◆ ACTION ITEM
In the listing below, the answer starts at the line that has "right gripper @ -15" and stops after the line that has "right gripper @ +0"; please repeat that part exactly and nothing more.
----- ENTRIES PROVIDED
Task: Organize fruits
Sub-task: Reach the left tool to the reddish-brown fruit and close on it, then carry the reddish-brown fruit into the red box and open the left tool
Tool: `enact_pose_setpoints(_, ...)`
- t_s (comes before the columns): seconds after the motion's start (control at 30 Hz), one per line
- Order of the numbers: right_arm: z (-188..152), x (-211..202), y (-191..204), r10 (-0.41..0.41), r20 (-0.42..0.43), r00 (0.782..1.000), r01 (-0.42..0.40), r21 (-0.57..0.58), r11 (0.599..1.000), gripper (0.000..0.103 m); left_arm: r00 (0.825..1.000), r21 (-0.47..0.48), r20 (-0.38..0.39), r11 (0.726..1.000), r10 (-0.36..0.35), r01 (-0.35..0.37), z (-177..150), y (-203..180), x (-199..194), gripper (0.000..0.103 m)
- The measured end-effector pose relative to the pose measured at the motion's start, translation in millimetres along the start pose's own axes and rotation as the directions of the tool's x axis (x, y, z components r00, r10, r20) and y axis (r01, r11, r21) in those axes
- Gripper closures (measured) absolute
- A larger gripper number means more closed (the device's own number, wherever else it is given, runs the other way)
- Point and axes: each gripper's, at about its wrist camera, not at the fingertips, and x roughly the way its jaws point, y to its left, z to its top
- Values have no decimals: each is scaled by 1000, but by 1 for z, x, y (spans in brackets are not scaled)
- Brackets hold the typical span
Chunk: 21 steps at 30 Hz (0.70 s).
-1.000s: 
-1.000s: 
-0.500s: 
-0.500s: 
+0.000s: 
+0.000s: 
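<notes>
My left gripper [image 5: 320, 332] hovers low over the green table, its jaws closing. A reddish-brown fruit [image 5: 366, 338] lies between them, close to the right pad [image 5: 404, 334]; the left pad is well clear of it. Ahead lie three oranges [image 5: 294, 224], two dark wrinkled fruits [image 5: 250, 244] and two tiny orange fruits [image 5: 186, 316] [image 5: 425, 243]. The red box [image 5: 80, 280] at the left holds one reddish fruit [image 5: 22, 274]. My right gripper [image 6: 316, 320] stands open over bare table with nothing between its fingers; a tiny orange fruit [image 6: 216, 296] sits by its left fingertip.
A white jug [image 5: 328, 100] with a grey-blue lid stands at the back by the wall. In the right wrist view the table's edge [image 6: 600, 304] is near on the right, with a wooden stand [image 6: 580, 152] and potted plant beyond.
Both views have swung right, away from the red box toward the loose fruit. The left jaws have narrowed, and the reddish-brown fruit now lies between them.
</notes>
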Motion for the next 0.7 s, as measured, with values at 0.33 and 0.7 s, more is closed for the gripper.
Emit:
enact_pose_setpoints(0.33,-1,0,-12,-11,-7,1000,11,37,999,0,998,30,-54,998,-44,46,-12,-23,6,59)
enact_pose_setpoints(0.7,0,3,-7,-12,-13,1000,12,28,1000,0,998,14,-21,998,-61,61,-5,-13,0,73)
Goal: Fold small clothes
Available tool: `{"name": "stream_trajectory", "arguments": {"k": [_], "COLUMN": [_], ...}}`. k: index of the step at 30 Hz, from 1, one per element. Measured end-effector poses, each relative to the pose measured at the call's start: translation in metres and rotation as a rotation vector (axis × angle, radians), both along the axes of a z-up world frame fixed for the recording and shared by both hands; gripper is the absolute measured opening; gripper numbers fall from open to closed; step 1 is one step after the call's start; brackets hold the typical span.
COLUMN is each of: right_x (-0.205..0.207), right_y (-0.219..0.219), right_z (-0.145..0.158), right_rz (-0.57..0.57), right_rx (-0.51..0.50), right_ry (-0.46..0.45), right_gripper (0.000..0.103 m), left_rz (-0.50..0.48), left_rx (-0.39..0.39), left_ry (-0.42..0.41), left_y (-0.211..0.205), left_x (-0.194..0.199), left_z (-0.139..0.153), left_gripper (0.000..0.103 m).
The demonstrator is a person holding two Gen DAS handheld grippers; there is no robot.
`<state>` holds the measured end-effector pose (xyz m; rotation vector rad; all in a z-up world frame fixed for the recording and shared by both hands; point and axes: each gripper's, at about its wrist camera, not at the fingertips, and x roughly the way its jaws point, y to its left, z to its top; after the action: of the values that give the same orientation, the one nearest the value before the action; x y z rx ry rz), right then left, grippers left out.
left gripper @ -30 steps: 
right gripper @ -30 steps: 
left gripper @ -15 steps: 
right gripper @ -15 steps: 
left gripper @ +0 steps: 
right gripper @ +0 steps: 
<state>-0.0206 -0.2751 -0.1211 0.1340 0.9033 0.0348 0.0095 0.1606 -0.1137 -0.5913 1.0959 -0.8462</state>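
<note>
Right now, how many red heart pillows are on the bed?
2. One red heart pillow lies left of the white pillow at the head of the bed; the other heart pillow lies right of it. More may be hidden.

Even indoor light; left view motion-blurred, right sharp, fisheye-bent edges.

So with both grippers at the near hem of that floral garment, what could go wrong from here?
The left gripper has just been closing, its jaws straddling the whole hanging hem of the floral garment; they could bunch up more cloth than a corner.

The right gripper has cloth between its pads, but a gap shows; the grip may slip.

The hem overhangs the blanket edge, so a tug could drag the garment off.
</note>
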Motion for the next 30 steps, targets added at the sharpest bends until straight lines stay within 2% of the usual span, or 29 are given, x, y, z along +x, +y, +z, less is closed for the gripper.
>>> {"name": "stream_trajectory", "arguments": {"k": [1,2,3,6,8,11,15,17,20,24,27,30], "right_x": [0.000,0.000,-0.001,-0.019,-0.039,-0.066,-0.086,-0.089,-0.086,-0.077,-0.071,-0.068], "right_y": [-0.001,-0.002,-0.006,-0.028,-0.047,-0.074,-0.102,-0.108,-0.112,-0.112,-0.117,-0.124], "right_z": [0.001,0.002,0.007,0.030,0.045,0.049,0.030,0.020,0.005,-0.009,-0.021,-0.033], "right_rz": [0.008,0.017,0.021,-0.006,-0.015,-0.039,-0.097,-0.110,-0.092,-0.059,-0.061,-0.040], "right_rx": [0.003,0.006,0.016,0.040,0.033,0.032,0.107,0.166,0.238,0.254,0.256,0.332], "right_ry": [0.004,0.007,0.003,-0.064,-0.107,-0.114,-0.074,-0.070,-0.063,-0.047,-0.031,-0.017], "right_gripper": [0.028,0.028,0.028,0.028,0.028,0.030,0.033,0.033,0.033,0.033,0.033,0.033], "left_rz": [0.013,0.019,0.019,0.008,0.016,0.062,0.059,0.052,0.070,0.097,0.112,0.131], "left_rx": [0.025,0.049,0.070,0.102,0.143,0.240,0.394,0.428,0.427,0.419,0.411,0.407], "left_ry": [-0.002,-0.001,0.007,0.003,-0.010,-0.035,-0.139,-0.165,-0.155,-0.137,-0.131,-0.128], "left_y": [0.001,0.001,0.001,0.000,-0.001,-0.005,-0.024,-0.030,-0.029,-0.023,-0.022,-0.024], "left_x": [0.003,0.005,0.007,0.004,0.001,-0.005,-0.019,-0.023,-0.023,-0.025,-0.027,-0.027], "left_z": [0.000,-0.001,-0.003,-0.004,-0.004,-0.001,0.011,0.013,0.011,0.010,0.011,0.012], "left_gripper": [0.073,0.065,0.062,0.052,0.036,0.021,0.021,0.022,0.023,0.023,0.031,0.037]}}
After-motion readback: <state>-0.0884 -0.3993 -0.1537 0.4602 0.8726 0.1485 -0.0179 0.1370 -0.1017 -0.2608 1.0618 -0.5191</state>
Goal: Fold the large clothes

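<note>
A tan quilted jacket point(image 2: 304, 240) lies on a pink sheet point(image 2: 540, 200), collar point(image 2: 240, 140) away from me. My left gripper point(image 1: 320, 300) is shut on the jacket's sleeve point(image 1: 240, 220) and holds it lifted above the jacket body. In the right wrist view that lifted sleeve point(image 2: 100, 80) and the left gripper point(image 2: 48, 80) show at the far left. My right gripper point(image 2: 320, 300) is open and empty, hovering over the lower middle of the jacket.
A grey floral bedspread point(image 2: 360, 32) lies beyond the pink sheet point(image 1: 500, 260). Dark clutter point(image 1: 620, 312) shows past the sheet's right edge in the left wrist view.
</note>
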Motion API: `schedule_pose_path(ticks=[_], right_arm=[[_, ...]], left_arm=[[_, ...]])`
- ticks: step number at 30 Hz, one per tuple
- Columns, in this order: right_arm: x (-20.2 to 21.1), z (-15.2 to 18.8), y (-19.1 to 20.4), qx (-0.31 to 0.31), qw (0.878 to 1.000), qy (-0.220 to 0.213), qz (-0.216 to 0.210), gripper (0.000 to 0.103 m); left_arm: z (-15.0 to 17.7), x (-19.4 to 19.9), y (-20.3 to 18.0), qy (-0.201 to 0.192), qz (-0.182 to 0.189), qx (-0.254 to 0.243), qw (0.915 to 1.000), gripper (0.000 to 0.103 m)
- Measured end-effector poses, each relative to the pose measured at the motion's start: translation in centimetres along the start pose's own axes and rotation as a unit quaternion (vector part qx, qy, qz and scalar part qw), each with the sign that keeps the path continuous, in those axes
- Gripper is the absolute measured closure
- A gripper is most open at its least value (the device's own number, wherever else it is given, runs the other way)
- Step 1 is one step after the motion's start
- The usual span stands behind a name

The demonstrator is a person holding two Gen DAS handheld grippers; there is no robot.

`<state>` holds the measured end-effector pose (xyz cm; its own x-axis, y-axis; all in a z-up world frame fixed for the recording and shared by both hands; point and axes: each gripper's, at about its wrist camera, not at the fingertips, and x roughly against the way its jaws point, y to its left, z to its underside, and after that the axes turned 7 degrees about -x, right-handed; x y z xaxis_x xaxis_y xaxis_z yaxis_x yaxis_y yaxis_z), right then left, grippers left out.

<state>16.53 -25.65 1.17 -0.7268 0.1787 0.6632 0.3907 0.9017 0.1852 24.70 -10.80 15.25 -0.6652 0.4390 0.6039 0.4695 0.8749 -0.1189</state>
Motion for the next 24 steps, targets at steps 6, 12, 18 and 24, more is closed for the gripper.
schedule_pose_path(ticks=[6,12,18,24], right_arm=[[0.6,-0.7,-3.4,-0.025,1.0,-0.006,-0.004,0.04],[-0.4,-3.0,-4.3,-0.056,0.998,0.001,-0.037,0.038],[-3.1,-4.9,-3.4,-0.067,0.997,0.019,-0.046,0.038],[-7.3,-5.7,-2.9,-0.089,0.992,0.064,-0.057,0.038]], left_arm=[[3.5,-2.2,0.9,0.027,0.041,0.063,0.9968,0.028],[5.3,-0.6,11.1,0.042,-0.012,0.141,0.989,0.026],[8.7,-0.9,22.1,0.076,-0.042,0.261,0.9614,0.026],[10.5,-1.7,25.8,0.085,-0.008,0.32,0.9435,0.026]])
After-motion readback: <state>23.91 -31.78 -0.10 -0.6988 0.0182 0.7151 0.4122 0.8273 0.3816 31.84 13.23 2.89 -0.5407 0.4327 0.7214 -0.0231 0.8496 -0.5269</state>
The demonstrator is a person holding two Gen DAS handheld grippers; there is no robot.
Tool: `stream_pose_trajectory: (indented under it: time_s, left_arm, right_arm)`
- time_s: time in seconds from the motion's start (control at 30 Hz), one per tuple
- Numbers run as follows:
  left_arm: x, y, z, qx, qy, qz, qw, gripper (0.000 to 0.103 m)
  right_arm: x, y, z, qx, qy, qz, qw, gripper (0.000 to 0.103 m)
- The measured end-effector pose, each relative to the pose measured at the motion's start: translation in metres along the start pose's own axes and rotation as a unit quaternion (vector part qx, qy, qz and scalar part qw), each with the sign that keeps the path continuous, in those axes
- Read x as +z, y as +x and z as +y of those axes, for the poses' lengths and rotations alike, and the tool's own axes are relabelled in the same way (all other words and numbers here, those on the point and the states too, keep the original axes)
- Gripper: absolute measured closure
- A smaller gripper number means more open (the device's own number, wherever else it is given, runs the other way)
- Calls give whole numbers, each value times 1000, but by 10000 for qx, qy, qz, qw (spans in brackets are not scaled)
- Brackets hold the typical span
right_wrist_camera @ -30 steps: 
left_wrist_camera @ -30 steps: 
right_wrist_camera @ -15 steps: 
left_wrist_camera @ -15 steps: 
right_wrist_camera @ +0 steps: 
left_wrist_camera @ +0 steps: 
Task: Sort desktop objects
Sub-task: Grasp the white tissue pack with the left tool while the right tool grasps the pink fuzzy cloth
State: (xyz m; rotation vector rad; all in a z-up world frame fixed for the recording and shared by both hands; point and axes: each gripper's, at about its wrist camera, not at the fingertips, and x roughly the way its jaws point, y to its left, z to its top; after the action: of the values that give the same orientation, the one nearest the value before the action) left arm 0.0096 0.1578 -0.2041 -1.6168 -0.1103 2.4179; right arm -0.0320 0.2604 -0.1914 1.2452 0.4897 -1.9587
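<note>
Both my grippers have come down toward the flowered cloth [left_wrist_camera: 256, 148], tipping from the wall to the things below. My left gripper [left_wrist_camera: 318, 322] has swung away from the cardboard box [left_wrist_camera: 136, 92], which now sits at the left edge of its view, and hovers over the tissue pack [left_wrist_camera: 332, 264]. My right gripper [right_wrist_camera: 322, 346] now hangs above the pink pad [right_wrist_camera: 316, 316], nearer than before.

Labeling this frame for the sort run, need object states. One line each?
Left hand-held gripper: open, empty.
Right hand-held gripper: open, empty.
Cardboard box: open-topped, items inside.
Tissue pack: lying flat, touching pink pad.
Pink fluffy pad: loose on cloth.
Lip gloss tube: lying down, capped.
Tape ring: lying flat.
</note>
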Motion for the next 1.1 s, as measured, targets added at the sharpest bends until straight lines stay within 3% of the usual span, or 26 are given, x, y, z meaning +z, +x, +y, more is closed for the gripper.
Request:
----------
◆ RESPONSE FOR THIS EXERCISE
right gripper @ -15 steps: 
left gripper @ +0 steps: 
right gripper @ +0 steps: 

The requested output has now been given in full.